As the chart below shows, the US dollar index exploded more than 8% higher trough-to-peak in less than two weeks to approach 103.50, which marks the highest level the buck has traded at in the last 17 years!
Source: TradingView, GAIN Capital
As of writing today, the greenback is actually the weakest major currency. Whether that’s due to the aggressive actions by governments across the globe, the Federal Reserve’s rapid easing and crisis-era responses to ease financial conditions, or mere profit-taking ahead of the weekend, the medium-term technical outlook for the US dollar remains bullish following the big breakout above the 100.00 level earlier this week.

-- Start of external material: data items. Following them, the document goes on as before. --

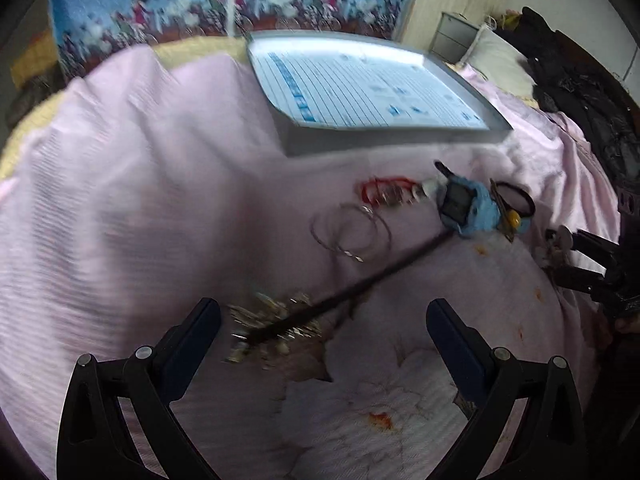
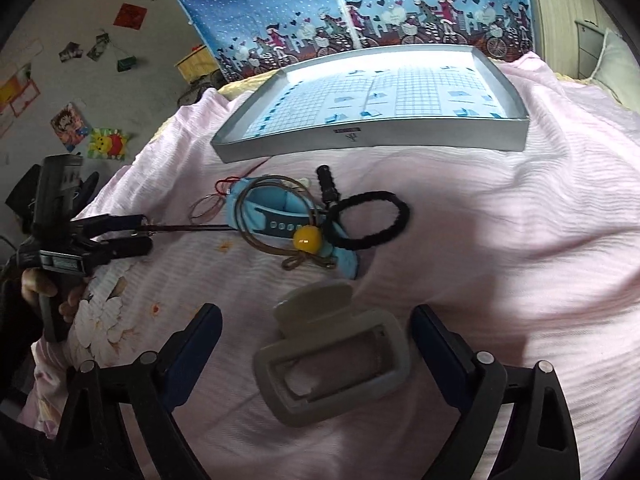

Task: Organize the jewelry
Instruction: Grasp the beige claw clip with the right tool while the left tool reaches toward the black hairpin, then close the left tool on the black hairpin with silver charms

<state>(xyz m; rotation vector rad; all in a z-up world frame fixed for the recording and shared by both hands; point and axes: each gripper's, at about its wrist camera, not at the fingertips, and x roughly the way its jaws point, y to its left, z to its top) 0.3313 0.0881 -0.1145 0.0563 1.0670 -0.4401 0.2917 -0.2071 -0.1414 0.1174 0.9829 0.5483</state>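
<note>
In the left wrist view my left gripper point(image 1: 324, 312) is open over pink bedding. A glittery ornament point(image 1: 272, 320) on a thin dark stick point(image 1: 372, 276) lies just ahead of its fingers, untouched as far as I can tell. Farther off lie silver bangles point(image 1: 352, 232), a red cord bracelet point(image 1: 384, 190) and a blue watch point(image 1: 468, 208). My right gripper point(image 2: 316, 320) is open, its fingers either side of a grey hair claw clip point(image 2: 332, 356) lying flat. Beyond that clip sit a yellow bead on a brown cord point(image 2: 305, 238) and a black hair tie point(image 2: 372, 220).
A shallow silver tray point(image 2: 372, 136) lined with gridded paper rests on the bed behind the jewelry. A blue patterned curtain point(image 2: 360, 8) hangs at the far edge. Dark clothing point(image 1: 580, 92) is piled at the right. A hand point(image 2: 40, 286) holds the left gripper point(image 2: 148, 234).
</note>
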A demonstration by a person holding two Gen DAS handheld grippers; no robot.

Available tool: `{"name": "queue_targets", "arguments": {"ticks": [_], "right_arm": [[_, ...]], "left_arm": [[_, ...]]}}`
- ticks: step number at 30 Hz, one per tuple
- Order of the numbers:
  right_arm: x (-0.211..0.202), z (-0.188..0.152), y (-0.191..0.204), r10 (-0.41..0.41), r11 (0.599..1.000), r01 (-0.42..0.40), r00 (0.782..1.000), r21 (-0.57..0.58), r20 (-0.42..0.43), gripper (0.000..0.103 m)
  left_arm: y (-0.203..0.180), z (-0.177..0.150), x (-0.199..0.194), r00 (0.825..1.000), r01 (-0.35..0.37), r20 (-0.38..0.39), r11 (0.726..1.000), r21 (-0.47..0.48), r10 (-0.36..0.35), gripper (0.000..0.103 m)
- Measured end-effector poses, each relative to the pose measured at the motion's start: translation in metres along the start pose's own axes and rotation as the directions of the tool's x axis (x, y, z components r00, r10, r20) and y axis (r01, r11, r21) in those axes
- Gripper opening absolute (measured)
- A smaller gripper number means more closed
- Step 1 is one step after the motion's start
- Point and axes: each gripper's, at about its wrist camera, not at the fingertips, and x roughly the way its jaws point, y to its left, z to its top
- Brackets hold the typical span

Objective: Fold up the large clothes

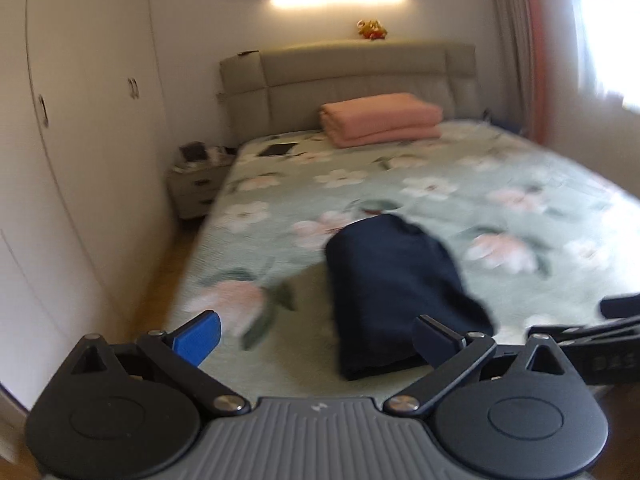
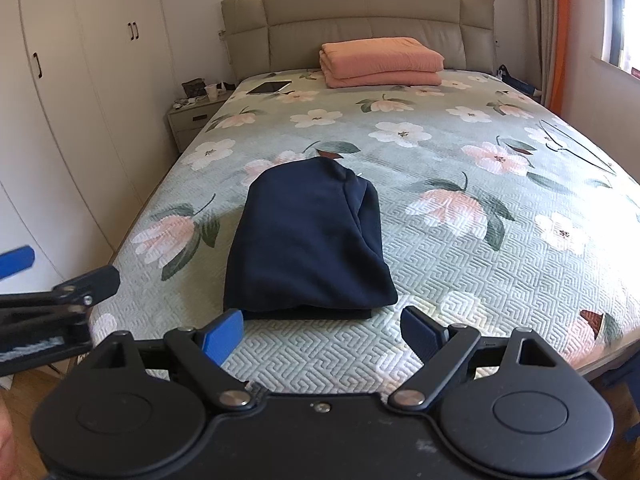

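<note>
Left wrist view, blurred: the navy garment [image 1: 400, 292] lies folded into a thick bundle on the floral bedspread [image 1: 460, 200], long axis running toward the headboard [image 1: 352, 72]. The left gripper [image 1: 316, 340] gapes wide, empty.

Right wrist view: the same bundle sits near the foot edge — rounded far end, layered near end. The right gripper [image 2: 322, 330] is spread wide, holding nothing.

My left wrist view was smeared with motion blur: the floral bedspread [image 1: 400, 184] lost its quilting, and the navy garment [image 1: 400, 292] showed no clear folds. My right gripper [image 1: 616, 320] was cut off by that picture's right edge, so I could not tell how its jaws stood. In the right wrist view my left gripper [image 2: 60, 276] ran off the left edge. The clutter on the far nightstand [image 2: 196, 114] was too small to tell. The window [image 2: 624, 12] was cropped at the right, and I could not make out the thin wire object [image 2: 576, 144] on the bed's right side
</note>
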Motion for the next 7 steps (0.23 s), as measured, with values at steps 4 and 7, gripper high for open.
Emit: {"name": "queue_targets", "arguments": {"ticks": [4, 7], "right_arm": [[0.0023, -0.0020, 0.0011, 0.001, 1.000, -0.001, 1.000, 0.002, -0.008, 0.102], [0.0028, -0.0018, -0.0021, 0.011, 1.000, -0.010, 1.000, 0.016, -0.011, 0.102]], "left_arm": [[0.0008, -0.0019, 0.0000, 1.000, 0.020, 0.013, 1.000, 0.000, -0.020, 0.103], [0.0002, -0.0057, -0.0046, 0.997, 0.070, 0.042, 0.997, 0.025, -0.071, 0.103]]}}
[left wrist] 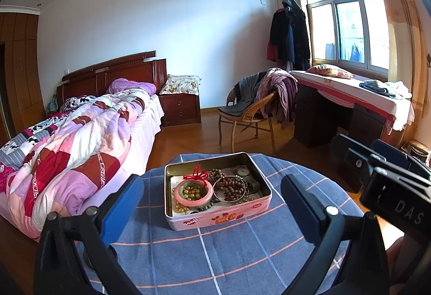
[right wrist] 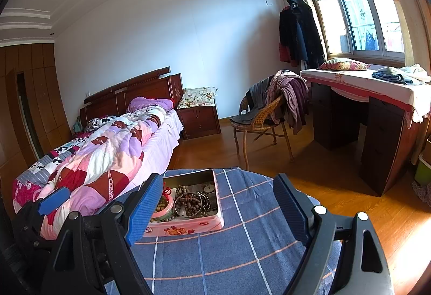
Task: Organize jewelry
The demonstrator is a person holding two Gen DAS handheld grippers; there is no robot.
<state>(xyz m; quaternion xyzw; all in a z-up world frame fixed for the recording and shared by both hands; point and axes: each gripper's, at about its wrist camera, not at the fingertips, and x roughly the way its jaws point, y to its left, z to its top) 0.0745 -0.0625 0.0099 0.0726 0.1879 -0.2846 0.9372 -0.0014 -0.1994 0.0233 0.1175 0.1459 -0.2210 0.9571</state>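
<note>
A big bed with a patchy pink and purple blanket fills the left side of both views. A desk stands under the window on the right, and a wicker chair with clothes on it sits in the middle, further back.

Low in the middle of both views is a round table with a blue checked cloth. On it sits a pink tin box with no lid. In the right wrist view the tin is at lower left, partly behind a blue finger.

The jewelry is all inside the tin. There is a pink bangle with a red knotted cord, a brown bead bracelet inside a thin metal ring, some yellow beads and what looks like a small watch at the back.

The left gripper has its fingers spread wide with nothing between them. The right gripper is wide apart too and holds nothing. Both hang short of the tin.

The bangle looks hard and smooth, so I think it may slip or crack if squeezed hard; pinching across its rim seems best. The bead strings look light and floppy and will likely dangle, so grab a bunch of beads in the middle. The red cord is soft and easy to pinch. The tin looks light and may slide on the cloth.
</note>
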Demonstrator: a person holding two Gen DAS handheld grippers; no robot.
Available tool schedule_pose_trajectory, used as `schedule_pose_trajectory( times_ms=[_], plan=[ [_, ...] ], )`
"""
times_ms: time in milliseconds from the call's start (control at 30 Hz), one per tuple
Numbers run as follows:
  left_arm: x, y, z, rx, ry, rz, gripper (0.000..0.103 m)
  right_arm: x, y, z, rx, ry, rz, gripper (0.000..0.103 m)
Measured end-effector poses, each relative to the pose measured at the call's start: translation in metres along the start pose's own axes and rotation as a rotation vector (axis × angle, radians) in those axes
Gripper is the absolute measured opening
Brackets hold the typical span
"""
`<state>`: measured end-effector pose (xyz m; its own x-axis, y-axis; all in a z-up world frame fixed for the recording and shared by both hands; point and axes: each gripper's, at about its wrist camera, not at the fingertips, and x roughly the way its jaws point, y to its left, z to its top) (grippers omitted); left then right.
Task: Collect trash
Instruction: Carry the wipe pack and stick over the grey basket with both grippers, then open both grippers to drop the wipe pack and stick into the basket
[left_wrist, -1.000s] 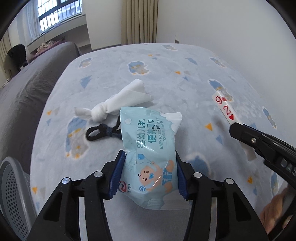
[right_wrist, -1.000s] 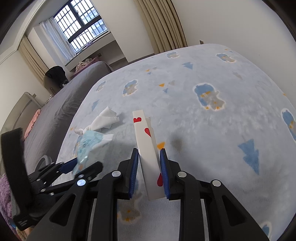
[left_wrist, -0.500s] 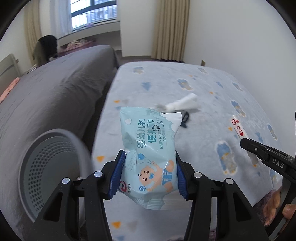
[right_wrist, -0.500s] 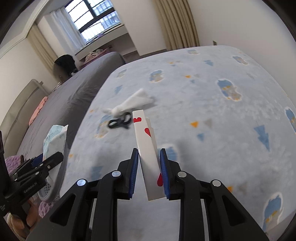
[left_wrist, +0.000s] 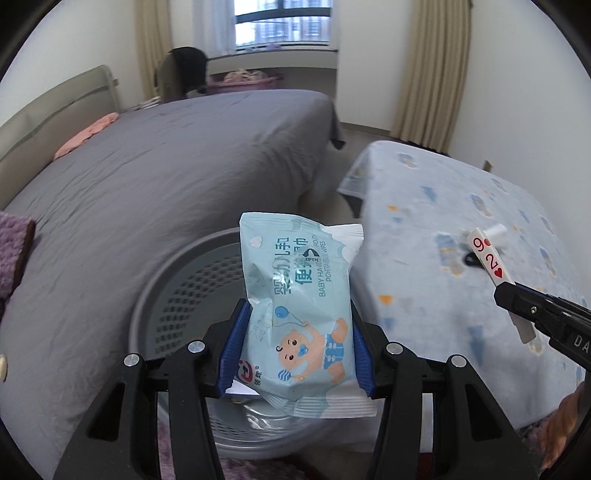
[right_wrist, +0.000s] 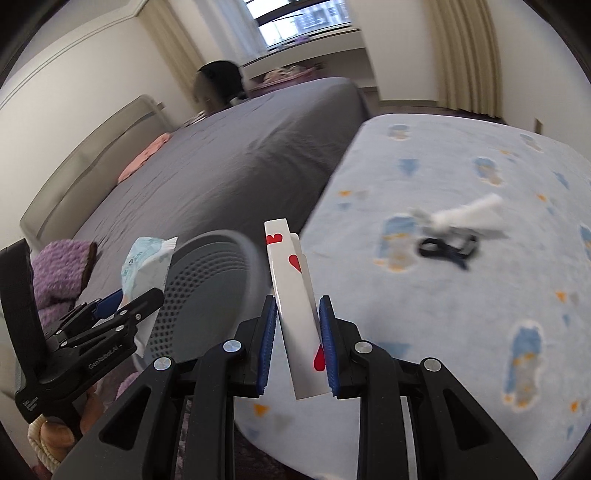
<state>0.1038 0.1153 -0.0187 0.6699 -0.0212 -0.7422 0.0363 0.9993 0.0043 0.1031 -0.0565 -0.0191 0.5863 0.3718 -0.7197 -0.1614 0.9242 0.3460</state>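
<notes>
My left gripper is shut on a pale blue pack of baby wipes, held over the mouth of a grey perforated bin. In the right wrist view that pack and the left gripper hang at the bin's left rim. My right gripper is shut on a white card box with red hearts, just right of the bin; the same card box shows at the right of the left wrist view. A crumpled white tissue and a black hair tie lie on the patterned blue bedspread.
A bed with a grey cover fills the left, with a pink cloth near its headboard. A purple fluffy thing lies beside the bin. The bin stands in the gap between the two beds. A hand holds the left gripper.
Both grippers swung left, away from the blue bedspread and toward the grey bin. The wipes pack now hangs over the bin's mouth. The tissue and hair tie stayed behind on the bedspread.
</notes>
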Motion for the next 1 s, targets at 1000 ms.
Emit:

For FX traders, there may be a short-term opportunity to bet against the buck for a short-term retracement toward that key 100.00 level (equivalent to the 1.08-1.09 range in EUR/USD and around 1.20 in GBP/USD). Longer-term though, traders who missed the initial breakout in the dollar index may view a pullback toward 100.00 as an opportunity to join the recent bullish swing at a better price for a potential move up to retest key resistance at 103.50.